- PROMPT
Somewhere below, one line contains "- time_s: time" and a later line contains "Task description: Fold". Output those two lines and everything between them exactly, and nothing else.

- DATASET CONTENT
★ ★ ★

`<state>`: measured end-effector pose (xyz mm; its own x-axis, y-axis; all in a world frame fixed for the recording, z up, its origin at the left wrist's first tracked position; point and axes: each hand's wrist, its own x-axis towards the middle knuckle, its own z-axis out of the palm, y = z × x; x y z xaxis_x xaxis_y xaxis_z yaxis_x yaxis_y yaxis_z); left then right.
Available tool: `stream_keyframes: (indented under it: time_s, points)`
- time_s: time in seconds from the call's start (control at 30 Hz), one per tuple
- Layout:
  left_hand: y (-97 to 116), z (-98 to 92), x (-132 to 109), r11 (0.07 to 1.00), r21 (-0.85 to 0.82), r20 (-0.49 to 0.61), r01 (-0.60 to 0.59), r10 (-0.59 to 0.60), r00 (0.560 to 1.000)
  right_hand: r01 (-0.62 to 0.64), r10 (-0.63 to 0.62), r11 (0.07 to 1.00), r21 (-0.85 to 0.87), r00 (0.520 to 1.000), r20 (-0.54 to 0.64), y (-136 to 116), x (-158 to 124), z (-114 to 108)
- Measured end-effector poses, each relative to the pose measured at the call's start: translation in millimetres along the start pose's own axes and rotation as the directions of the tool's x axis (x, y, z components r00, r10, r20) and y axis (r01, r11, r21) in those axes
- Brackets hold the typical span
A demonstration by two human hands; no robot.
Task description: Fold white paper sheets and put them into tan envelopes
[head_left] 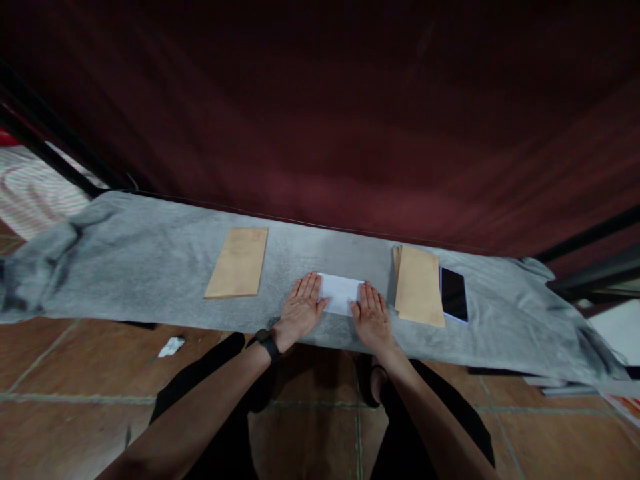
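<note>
A small white folded sheet of paper point(341, 294) lies flat on the grey cloth between my hands. My left hand point(301, 308), with a dark watch on its wrist, rests flat over the paper's left end. Over the right end lies my right hand point(373, 317), palm down, fingers stretched out. Neither hand grips anything. To the left lies a brown paper envelope point(239, 262) with a faint reddish mark near its top corner. A small stack of brown envelopes point(419, 285) sits just right of my right hand.
A phone point(454, 295) with a dark screen lies beside the envelope stack. The grey cloth point(145, 260) covers a long narrow surface. Behind it hangs a dark red curtain point(320, 133). A crumpled white tissue point(171, 347) lies on the tiled floor point(85, 360).
</note>
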<state>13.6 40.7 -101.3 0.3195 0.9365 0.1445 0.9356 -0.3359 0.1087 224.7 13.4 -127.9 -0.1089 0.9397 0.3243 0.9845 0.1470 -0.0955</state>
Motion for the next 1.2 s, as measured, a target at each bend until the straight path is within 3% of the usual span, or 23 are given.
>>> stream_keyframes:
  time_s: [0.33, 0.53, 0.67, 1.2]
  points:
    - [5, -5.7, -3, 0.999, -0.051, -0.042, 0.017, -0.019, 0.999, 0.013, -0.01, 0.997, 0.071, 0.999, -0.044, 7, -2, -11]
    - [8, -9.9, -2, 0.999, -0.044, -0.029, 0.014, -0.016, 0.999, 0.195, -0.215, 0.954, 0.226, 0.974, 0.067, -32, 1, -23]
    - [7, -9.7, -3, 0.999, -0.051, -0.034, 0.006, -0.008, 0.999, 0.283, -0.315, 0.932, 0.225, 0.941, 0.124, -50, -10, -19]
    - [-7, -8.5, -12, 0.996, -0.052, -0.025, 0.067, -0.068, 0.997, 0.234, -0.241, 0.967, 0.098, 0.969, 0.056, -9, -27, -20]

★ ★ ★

- RESPONSE
- time_s: time in seconds from the call's start (control at 30 Hz), one per tuple
- Layout:
  left_hand: y (-97 to 116), z (-98 to 92), x (-132 to 109), r11 (0.07 to 1.00), r21 (-0.85 to 0.82), r20 (-0.49 to 0.61), r01 (-0.60 to 0.59), r10 (-0.59 to 0.60), r00 (0.560 to 1.000)
  right_hand: r01 (-0.62 to 0.64), r10 (-0.63 to 0.62), r11 (0.07 to 1.00), r21 (-0.85 to 0.87), r00 (0.520 to 1.000), r20 (-0.54 to 0.64), y (-136 to 116), x (-158 to 124), z (-114 to 108)
- Measured end-effector poses, each relative to the pose measured at the call's start: translation in millimetres along the start pose's own axes and rotation as the directions of the tool's x axis (x, y, z components r00, r10, r20) and y axis (r01, r11, r21) in those axes
- Brackets hold the typical span
A demonstration by two human hands; no robot.
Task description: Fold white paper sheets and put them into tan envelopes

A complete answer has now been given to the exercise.